TASK INSTRUCTIONS
Quote the entries below from the line with "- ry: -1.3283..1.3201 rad" through the line with "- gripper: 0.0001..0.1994", both ends included, and only those lines.
━━━ EXCERPTED RECORDS
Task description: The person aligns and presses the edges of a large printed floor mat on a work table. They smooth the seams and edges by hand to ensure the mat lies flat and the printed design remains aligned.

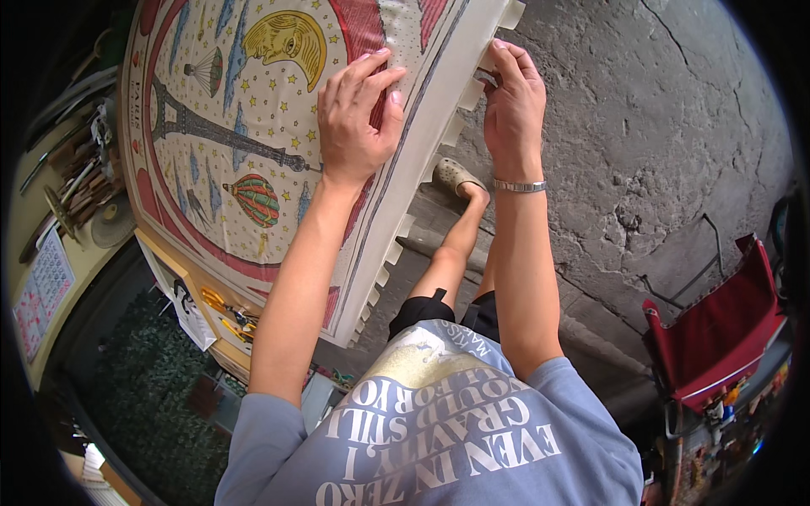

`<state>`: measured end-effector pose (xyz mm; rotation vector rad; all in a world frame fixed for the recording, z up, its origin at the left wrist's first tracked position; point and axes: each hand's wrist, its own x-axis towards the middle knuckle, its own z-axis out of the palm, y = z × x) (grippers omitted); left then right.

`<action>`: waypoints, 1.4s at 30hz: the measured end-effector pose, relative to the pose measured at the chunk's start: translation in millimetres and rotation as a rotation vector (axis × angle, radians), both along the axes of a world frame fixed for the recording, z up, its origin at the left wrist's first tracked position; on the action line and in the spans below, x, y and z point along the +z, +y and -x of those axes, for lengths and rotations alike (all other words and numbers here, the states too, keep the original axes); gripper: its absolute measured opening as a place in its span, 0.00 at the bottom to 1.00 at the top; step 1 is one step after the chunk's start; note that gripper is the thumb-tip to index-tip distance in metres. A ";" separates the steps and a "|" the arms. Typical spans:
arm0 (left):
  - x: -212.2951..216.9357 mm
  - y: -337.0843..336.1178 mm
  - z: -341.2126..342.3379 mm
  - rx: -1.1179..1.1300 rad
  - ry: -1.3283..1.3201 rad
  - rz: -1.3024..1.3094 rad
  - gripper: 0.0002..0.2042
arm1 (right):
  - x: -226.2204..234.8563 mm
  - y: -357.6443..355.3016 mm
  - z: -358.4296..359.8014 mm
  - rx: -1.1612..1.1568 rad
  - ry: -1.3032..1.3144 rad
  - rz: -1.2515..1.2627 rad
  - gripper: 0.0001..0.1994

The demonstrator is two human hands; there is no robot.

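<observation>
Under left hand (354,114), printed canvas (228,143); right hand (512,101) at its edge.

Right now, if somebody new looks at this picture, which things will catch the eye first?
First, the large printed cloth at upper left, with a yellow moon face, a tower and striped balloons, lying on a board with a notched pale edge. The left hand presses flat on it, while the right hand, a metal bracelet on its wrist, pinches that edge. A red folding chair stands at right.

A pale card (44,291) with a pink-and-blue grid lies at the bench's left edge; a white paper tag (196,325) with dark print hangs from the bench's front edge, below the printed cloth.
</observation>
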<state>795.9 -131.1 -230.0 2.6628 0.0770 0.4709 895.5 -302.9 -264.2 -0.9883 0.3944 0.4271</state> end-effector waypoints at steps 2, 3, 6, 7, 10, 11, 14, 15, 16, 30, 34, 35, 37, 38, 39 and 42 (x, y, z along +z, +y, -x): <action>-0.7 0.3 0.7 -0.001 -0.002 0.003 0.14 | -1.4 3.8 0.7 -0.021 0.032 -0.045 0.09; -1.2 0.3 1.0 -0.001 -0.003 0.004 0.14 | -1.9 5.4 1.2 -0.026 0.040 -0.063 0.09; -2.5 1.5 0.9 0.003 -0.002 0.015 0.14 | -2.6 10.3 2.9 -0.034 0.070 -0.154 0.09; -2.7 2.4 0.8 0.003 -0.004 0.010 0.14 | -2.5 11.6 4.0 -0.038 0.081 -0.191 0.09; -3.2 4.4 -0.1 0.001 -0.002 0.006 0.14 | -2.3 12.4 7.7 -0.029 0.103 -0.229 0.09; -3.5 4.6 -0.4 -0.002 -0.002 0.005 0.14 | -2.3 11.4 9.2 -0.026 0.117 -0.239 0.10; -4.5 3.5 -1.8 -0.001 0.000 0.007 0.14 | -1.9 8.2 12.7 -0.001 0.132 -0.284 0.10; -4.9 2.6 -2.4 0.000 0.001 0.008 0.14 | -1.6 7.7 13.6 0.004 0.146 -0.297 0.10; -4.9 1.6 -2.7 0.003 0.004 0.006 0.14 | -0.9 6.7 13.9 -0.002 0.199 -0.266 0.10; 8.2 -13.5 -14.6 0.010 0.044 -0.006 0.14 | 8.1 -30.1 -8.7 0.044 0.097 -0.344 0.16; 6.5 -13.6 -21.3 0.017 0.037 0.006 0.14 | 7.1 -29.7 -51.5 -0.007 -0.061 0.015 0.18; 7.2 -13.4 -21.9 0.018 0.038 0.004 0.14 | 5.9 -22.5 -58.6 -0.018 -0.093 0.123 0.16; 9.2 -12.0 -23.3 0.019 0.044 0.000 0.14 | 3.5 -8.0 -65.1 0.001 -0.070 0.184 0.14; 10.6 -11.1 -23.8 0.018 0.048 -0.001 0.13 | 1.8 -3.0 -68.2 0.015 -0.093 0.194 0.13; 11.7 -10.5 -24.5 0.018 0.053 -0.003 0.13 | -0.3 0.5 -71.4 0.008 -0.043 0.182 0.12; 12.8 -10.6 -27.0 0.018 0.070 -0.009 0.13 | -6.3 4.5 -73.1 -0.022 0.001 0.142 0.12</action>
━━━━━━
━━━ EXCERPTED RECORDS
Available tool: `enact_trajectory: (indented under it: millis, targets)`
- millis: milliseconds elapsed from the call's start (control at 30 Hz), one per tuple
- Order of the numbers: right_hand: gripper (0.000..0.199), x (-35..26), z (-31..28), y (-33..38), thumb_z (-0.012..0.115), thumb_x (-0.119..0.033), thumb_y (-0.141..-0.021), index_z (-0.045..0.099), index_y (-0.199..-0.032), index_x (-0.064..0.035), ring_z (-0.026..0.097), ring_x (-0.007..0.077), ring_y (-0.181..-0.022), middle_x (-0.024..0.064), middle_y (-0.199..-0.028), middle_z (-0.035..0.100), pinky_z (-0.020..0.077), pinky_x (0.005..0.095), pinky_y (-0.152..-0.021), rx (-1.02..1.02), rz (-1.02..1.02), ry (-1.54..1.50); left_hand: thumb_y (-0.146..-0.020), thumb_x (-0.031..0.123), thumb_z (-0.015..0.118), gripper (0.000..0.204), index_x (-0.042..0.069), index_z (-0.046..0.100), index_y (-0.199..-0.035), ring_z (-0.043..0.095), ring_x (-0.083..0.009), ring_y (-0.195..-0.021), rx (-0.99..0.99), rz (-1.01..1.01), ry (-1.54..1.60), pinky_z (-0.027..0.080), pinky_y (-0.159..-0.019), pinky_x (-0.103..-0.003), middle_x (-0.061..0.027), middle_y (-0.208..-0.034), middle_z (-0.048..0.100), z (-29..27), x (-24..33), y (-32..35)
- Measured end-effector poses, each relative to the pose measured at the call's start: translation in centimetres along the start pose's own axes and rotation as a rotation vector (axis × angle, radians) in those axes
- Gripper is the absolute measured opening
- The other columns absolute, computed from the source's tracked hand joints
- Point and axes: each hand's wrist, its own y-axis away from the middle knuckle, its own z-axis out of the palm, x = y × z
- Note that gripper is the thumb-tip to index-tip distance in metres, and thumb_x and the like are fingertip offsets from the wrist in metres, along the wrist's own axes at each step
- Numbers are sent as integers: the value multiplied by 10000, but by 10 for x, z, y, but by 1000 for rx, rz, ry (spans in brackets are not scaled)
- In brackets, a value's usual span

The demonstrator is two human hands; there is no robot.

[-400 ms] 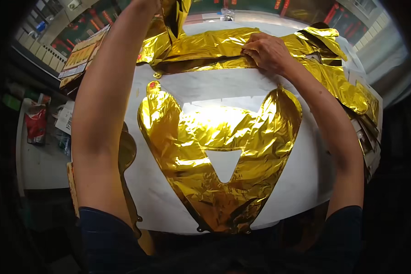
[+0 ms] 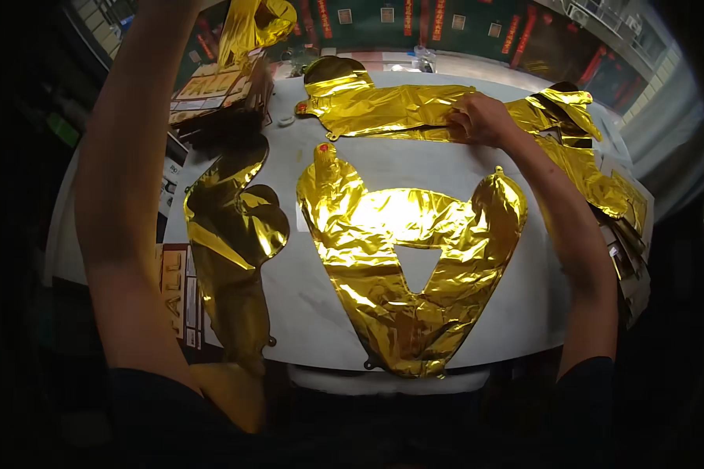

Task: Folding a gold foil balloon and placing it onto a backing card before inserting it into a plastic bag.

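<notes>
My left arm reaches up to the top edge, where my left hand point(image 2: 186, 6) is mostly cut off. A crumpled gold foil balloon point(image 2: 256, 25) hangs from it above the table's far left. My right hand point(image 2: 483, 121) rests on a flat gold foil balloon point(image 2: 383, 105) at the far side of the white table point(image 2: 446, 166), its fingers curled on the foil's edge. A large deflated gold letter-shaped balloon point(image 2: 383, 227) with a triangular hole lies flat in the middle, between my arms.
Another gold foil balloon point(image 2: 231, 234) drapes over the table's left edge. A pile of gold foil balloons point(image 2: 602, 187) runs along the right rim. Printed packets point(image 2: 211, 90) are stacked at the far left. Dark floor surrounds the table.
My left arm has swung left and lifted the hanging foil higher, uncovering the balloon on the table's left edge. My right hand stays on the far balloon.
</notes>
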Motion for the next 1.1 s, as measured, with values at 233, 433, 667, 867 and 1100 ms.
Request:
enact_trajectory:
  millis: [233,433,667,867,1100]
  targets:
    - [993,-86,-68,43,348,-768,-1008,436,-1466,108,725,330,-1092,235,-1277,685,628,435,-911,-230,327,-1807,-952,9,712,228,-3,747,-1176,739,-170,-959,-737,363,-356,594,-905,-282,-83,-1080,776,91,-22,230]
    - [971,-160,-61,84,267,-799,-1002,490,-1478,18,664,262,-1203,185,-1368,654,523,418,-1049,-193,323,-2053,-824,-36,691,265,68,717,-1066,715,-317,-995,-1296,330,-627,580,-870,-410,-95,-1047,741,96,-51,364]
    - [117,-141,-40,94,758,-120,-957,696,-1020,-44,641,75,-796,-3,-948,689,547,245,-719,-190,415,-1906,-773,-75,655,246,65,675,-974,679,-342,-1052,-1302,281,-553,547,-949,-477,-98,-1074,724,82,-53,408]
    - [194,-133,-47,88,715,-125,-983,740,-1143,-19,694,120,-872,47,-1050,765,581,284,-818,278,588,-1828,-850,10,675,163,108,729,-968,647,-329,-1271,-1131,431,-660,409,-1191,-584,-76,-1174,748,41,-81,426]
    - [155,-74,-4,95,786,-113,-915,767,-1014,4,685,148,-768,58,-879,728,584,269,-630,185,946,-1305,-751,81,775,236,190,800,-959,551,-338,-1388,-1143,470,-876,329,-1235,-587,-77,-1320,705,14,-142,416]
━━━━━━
COMPLETED EXERCISE
  - ry: -1.3283..1.3201 rad
  - rz: -1.3024..1.3094 rad
  - gripper: 0.0002..0.2042
arm1 (right):
  - x: -226.2204..234.8563 mm
  - y: -357.6443..355.3016 mm
  - z: -358.4296..359.8014 mm
  - rx: -1.1612..1.1568 rad
  - ry: -1.3032..1.3144 rad
  - rz: -1.2515..1.2627 rad
  - gripper: 0.0001..0.1994

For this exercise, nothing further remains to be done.